Key Capabilities and Enhancements
- General Capabilities: Significant improvements across instruction following, logical reasoning, text comprehension, mathematics, science, coding, and tool usage.
- Multilingual Knowledge: Substantial gains in long-tail knowledge coverage across various languages.
- User Alignment: Markedly better alignment with user preferences for subjective and open-ended tasks, leading to more helpful and higher-quality text generation.

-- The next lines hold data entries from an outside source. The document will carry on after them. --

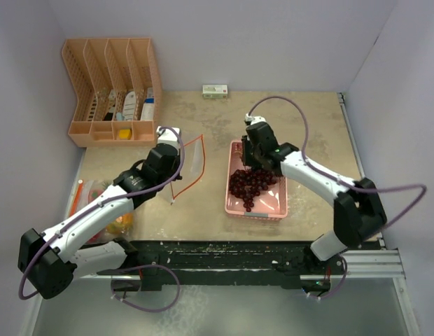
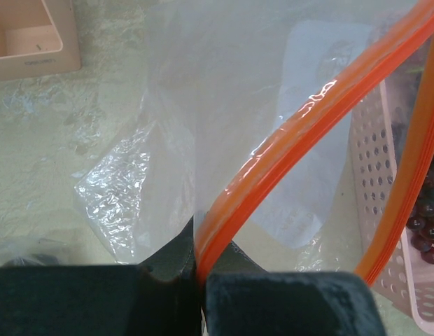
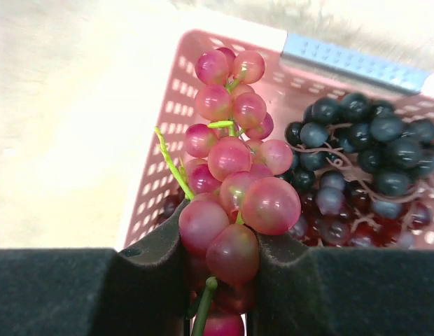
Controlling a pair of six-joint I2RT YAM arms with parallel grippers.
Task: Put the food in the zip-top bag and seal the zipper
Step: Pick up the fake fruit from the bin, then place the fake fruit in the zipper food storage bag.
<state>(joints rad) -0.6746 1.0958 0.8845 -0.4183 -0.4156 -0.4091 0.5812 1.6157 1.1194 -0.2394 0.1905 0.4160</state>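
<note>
A clear zip-top bag (image 1: pixel 191 159) with an orange zipper (image 2: pixel 301 122) stands open at the table's middle. My left gripper (image 1: pixel 173 162) is shut on the zipper strip (image 2: pixel 197 245). The pink perforated tray (image 1: pixel 269 206) to the right holds dark purple grape bunches (image 3: pixel 364 140). My right gripper (image 1: pixel 253 164) is over the tray's far end, shut (image 3: pixel 231 238) on a pink-red grape bunch (image 3: pixel 231 154) with a green stem. The tray wall also shows in the left wrist view (image 2: pixel 374 175), past the bag's mouth. Orange and yellow pieces (image 1: pixel 119 220) lie at the left under my left arm, partly hidden.
An orange slotted organizer (image 1: pixel 112 91) stands at the back left, its corner in the left wrist view (image 2: pixel 35 42). A small green-and-white box (image 1: pixel 215 90) lies at the back wall. Crinkled clear plastic (image 1: pixel 87 196) lies at the left edge.
</note>
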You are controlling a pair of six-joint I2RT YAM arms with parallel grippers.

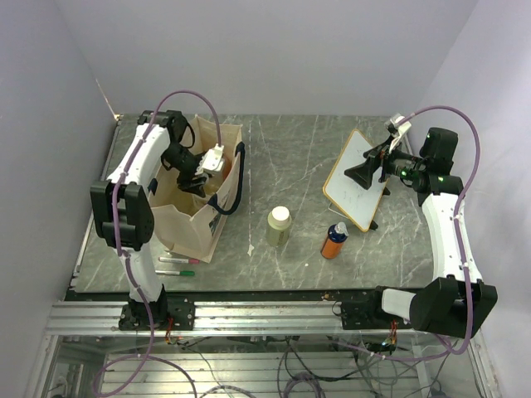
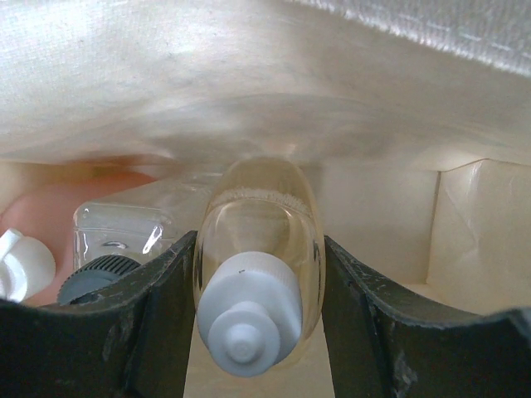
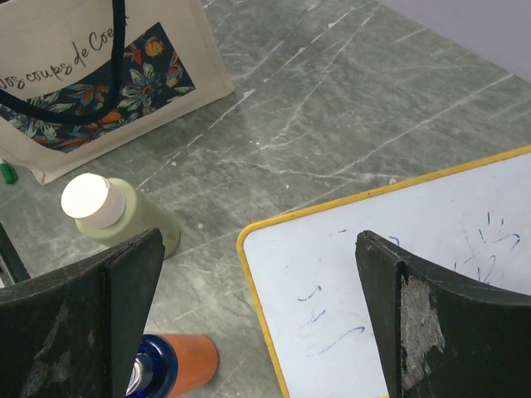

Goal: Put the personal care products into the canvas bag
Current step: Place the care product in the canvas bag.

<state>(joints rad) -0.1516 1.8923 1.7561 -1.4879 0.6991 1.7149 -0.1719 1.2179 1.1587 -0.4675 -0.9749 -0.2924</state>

- Agentic Use: Excels in tool-calling capabilities, with recommendations to use Qwen-Agent for optimal performance.
- Performance Benchmarks: Demonstrates strong performance across various benchmarks, often outperforming its predecessor and competing models in categories like GPQA, AIME25, HMMT25, ARC-AGI, ZebraLogic, LiveCodeBench, and MultiIF.
When to Use This Model
This model is ideal for applications requiring:
- Advanced Instruction Following: For tasks where precise adherence to instructions is critical.
- Complex Reasoning: Excels in mathematical, scientific, and logical reasoning challenges.
- Long-Context Processing: Its 262K context window is beneficial for tasks requiring deep understanding of extensive documents or conversations.
- Agent-Based Systems: Strong tool-calling abilities make it suitable for integrating with external tools and building sophisticated agents.
- Multilingual Applications: Improved knowledge coverage across multiple languages supports diverse global use cases.